◆ Problem requirements
Copy each line containing the word "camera" from the records that follow, please.

◆ Records from a collection

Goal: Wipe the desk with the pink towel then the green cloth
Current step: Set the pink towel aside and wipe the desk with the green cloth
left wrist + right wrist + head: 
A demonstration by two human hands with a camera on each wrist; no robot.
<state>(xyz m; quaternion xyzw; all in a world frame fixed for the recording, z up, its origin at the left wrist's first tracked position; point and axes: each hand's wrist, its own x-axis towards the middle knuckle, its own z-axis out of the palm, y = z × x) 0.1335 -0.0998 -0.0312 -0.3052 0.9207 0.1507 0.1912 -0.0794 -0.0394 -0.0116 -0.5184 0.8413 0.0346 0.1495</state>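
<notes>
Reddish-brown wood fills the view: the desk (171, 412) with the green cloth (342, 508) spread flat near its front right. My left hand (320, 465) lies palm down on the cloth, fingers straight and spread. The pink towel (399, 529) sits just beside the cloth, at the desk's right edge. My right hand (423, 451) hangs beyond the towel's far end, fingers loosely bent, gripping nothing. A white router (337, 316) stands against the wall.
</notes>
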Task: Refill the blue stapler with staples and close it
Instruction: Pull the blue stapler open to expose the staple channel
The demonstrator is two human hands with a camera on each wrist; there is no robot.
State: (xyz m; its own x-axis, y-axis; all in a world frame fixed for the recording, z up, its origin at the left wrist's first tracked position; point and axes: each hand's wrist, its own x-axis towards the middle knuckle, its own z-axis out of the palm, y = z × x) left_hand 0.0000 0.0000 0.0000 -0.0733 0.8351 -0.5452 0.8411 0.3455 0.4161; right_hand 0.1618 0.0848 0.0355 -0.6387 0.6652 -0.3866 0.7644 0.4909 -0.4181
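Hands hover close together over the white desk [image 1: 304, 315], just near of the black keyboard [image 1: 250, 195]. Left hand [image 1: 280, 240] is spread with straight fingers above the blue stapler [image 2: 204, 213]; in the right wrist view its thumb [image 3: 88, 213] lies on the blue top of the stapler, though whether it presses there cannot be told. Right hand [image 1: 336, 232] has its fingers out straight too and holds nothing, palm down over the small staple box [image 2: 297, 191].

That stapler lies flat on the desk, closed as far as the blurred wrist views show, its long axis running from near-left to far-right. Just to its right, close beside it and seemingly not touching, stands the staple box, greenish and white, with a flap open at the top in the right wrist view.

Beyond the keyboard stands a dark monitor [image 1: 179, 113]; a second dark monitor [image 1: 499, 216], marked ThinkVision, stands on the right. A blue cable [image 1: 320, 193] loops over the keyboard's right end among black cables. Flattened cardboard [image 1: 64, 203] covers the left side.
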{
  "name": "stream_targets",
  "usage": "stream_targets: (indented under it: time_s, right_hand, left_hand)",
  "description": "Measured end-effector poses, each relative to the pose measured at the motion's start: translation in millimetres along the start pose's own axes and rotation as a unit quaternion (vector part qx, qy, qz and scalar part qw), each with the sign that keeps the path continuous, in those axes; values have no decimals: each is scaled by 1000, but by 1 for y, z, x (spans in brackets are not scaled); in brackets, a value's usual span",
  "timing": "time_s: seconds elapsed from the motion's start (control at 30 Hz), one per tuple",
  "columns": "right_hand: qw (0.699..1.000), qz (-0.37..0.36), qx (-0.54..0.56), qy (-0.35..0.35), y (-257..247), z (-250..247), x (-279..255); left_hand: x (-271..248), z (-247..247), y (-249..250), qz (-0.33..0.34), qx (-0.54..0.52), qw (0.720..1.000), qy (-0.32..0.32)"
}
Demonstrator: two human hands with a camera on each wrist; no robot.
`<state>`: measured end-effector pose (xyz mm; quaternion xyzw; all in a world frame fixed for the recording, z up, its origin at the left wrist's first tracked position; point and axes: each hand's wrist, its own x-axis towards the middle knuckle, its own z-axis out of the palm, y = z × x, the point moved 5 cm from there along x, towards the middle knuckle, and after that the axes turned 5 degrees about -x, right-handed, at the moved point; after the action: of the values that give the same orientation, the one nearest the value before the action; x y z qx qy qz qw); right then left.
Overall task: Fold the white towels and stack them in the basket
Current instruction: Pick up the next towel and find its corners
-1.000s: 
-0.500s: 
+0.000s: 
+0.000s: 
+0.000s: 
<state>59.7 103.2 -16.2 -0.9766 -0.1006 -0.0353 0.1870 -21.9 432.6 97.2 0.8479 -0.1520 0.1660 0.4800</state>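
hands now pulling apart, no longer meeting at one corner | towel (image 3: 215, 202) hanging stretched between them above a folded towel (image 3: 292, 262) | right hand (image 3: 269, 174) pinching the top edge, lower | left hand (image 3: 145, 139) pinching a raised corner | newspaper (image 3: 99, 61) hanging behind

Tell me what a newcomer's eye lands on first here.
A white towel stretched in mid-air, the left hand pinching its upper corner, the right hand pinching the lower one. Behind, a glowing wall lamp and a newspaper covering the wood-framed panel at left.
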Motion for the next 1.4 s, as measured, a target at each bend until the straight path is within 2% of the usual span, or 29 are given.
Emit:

◆ Solved problem
A demonstration by two human hands with a camera on each wrist; no robot.
The demonstrator is two human hands with a camera on each wrist; there is no robot.
Demonstrator: two human hands with a camera on each wrist; no robot.

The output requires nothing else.